_ACTIVITY_
Reproduce the lines of the listing exactly, beginning at the top, until the line with "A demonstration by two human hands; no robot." has been reproduced too.

"""

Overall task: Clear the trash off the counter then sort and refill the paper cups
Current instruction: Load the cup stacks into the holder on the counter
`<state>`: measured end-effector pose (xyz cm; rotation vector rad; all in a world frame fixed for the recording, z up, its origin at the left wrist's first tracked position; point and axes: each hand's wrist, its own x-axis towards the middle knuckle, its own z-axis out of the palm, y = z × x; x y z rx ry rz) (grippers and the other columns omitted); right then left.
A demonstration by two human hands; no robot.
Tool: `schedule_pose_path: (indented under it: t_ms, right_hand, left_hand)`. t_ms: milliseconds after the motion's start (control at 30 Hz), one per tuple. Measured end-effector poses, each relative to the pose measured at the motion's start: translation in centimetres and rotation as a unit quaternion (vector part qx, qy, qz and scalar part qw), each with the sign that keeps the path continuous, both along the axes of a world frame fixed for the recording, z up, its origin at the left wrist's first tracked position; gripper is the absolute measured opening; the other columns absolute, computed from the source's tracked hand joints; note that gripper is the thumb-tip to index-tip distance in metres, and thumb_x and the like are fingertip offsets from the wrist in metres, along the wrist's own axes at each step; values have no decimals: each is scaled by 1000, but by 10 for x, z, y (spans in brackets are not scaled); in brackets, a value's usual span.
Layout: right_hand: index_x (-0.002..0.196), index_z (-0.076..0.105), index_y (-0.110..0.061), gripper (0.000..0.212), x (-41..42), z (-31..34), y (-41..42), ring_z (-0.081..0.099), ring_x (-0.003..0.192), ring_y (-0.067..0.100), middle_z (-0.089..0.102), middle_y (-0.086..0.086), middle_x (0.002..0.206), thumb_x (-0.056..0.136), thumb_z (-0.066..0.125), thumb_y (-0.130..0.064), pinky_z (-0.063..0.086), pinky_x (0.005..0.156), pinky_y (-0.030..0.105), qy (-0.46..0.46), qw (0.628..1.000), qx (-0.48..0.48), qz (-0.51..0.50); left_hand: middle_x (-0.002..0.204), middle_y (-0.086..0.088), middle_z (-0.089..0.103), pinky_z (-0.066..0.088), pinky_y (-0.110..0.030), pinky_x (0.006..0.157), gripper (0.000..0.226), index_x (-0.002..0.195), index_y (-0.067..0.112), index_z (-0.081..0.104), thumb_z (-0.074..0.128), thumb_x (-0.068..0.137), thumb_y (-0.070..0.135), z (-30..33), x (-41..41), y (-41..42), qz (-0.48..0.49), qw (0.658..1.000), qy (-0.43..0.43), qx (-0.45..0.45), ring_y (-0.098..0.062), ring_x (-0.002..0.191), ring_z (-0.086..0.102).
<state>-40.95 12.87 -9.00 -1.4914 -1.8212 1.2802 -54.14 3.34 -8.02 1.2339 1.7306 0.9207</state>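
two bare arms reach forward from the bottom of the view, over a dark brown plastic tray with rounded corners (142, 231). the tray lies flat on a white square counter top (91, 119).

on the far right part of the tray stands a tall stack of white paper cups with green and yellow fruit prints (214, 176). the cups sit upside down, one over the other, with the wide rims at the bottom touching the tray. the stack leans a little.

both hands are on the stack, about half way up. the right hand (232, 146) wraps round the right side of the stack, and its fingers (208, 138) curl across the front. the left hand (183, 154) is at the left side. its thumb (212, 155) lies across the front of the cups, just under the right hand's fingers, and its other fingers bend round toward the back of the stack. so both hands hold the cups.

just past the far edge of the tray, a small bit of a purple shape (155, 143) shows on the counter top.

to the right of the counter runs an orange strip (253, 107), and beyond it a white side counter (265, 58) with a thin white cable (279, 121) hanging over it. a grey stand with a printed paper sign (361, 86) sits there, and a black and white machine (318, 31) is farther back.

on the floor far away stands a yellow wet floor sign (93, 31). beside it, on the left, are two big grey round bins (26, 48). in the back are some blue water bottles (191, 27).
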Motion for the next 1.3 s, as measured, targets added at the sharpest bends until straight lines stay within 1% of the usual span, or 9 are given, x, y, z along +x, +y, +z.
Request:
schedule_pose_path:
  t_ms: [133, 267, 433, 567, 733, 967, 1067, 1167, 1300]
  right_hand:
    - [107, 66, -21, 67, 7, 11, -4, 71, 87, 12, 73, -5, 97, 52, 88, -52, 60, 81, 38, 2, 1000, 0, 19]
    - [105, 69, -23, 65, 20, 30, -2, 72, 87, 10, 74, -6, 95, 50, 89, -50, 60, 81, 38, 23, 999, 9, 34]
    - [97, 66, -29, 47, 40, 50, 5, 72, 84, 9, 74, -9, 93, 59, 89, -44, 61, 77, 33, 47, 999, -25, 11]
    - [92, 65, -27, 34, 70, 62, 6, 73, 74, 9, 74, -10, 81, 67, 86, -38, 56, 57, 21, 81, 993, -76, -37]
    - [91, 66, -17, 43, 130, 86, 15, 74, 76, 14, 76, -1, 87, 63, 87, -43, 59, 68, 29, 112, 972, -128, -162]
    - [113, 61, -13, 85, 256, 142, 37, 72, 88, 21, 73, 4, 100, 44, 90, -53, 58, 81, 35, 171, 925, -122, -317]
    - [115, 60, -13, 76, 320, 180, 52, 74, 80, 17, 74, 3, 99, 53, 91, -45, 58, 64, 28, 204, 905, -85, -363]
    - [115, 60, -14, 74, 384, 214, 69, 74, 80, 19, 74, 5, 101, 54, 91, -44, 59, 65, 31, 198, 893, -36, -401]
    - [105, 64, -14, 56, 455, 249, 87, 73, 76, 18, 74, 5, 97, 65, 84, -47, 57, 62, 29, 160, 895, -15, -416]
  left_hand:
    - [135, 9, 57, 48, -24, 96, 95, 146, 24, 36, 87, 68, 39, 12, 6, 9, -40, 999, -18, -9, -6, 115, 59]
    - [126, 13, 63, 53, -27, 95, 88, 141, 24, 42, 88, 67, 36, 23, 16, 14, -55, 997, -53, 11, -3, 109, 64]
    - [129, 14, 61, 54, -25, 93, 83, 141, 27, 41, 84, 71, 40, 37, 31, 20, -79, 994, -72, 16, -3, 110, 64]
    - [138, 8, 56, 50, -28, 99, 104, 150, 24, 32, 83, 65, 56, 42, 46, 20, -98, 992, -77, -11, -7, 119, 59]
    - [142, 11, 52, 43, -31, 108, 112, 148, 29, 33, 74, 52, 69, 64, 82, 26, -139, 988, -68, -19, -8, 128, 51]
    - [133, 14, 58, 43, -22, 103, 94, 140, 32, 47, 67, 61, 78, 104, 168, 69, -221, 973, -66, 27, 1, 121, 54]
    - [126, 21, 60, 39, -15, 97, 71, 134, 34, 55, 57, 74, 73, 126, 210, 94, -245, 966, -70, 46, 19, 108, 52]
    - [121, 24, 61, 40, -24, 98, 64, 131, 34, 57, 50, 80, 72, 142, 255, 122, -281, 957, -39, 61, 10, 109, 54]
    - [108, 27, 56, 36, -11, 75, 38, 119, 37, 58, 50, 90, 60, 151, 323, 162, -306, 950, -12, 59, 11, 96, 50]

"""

_ANSWER SECTION_
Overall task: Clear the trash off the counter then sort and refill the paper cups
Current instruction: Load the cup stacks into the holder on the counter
`<state>`: measured end-effector pose (xyz cm; rotation vector rad; all in a world frame fixed for the recording, z up, its origin at the left wrist's first tracked position; point and axes: each hand's wrist, its own x-axis towards the middle knuckle, its own z-axis out of the palm, y = z × x; x y z rx ry rz) (grippers and the other columns omitted); right then left.
A demonstration by two human hands; no robot.

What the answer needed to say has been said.